Essentially all sources cited in the article, except the Interpretations, appear to be left-wing (correct me if I am wrong), except Yinon himself (doesn't count). This alone might not be a huge issue (depends on context), but at least two of these sources are Noam Chomsky and Israel Shahak, who are on the far fringes and should not be used as sources on Wikipedia on anything Israel-related. I think this has been long-established, especially in the case of Chomsky. Some are even cited in the lead.
To continue the previous two points, the "Contemporary reception" and "Interpretations" sections are completely one-sided. With the exception of Mordechai Nisan, it reads like one long anti-Israel opinion piece (not surprising since it includes long-time anti-Israel activists). It's true that most Israeli sources, like Nisan, dismiss the article out of hand and don't take it seriously, and this might be why it was difficult to find an Israeli or pro-Israel point of view. However, this is not an excuse to give undue weight to conspiracy theories. Feature articles like
this one (by Haaretz subsidiary TheMarker, which cannot be accused of being right-wing), where it cites reactions to Yinon's article as a ridiculous conspiracy theory, should be given equal weight.
Here is another one by The Jewish Press. At the same time, the section should be shortened and similar opinions/interpretations (almost all of them) should be grouped.
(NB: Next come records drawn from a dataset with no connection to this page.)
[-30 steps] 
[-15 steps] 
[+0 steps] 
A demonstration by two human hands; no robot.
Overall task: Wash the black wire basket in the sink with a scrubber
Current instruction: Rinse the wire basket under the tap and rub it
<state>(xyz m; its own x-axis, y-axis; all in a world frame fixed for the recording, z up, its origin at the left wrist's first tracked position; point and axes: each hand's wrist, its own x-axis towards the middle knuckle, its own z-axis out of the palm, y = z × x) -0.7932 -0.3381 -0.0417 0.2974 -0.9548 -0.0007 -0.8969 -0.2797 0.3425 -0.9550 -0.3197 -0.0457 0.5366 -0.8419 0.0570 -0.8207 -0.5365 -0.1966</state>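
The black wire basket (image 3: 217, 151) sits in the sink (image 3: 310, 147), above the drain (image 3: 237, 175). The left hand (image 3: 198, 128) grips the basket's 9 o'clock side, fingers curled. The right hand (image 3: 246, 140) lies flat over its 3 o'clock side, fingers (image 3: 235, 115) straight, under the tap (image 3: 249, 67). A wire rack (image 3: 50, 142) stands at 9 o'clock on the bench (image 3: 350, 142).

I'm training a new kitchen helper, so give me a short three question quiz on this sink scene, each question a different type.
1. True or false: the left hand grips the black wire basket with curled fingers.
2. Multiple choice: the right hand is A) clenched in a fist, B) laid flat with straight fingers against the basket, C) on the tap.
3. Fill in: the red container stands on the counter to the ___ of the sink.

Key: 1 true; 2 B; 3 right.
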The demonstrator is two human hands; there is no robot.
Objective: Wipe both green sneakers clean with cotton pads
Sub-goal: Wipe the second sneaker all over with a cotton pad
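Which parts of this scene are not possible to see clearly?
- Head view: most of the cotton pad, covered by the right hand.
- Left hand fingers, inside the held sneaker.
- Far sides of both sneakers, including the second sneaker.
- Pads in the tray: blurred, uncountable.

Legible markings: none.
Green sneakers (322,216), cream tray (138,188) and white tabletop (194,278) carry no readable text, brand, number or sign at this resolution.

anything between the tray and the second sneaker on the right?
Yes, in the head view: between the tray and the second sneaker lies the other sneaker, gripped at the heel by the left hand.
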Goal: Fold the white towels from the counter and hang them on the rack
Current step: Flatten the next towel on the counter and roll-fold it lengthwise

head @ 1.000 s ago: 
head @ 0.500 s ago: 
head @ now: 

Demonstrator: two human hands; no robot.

Aside from all of the above, I was personally unable to verify that Yinon even exists, let alone is a notable individual, a senior official, a journalist or a diplomat (note: just noticed the conversation below this one that says he existed. I am not really arguing that he didn't, rather that it's so hard to find any reliable information on him that he could not be as notable as this article makes it appear). A Hebrew-language search turns up some references to Yinon's article (although the article does not appear to exist online in its original language/form), but no explanation of who Yinon is (one article briefly states that he was a foreign ministry clerk). I was in any case unable to find a single source that talks about Oded Yinon outside of this article's context.
(b)a proposal with its own Wikipedia article must indicate some kind of notability, acceptance by high-level officials or notable non-official groups’
The first part is correct. The second clause strikes me as an invention. A plan or proposal is just that, something put forward in an official policy journal or forum. Whether it is followed through, implemented by high officials etc. is wholly irrelevant if its notability is established by sources widely commenting on it.
(c) ’ a lot of sources in the article, but most don't satisfy
WP:RS.'
A mere glance, with a familiar eye, at the sourcing contradicts your claim.
(1)There are 25 references, 15 cite mainstream publishers, university presses, or specialist institutes i.e. the majority. Edinburgh University Press, SUNY Press (2). South End Press, Pluto Press (3). Cambridge Scholars Publishing. Transaction Publishers. Brookings Institute, Algora Publishing, Hurst Publishers, McFarland & Company, Walter de Gruyter, University of Michigan Press
(3)2 are high profile political insiders at the highest level withintimate personal knowledge of the area, Yevgeny Primakov, Hassan bin Talal,
(4)2 are noted journalist sa and commentators specializing in this area (Jonathan Cook), Linda S Heard.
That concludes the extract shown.